- [INSTRUCTIONS TO FOLLOW]: Go through the listing beneath this task and return every line that carries the string "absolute".

DATA SEGMENT below:

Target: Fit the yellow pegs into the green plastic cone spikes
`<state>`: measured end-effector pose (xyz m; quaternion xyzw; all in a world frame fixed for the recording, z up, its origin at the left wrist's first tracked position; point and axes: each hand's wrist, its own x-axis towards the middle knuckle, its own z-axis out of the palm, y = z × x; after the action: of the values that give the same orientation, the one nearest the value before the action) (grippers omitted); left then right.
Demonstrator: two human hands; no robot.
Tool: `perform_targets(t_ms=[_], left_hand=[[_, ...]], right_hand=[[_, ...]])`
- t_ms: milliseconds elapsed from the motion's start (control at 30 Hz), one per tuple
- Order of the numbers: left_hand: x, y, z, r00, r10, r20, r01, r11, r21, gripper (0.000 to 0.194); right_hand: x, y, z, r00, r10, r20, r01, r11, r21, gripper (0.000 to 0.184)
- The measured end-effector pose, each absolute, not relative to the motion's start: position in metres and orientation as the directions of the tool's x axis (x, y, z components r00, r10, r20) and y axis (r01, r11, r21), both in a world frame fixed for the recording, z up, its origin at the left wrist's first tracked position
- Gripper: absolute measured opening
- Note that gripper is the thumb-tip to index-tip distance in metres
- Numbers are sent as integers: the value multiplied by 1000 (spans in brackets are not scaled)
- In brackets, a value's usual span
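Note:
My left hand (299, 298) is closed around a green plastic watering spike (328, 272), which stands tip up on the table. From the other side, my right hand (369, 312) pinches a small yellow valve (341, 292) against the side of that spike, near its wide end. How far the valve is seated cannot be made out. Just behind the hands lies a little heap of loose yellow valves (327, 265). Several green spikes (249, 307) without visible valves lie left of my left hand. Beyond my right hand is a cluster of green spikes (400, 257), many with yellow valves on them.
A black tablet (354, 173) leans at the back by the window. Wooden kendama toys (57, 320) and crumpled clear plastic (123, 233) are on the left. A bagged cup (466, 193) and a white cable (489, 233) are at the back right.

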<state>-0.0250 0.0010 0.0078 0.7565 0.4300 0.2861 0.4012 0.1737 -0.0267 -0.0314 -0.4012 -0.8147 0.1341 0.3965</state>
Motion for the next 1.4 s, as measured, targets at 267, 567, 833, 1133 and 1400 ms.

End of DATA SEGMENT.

- [SOLUTION TO THIS EXERCISE]:
- The measured end-effector pose, each absolute, not relative to the motion's start: position in metres and orientation as the directions of the tool's x axis (x, y, z components r00, r10, r20) and y axis (r01, r11, r21), both in a world frame fixed for the recording, z up, its origin at the left wrist's first tracked position
- Gripper: absolute measured opening

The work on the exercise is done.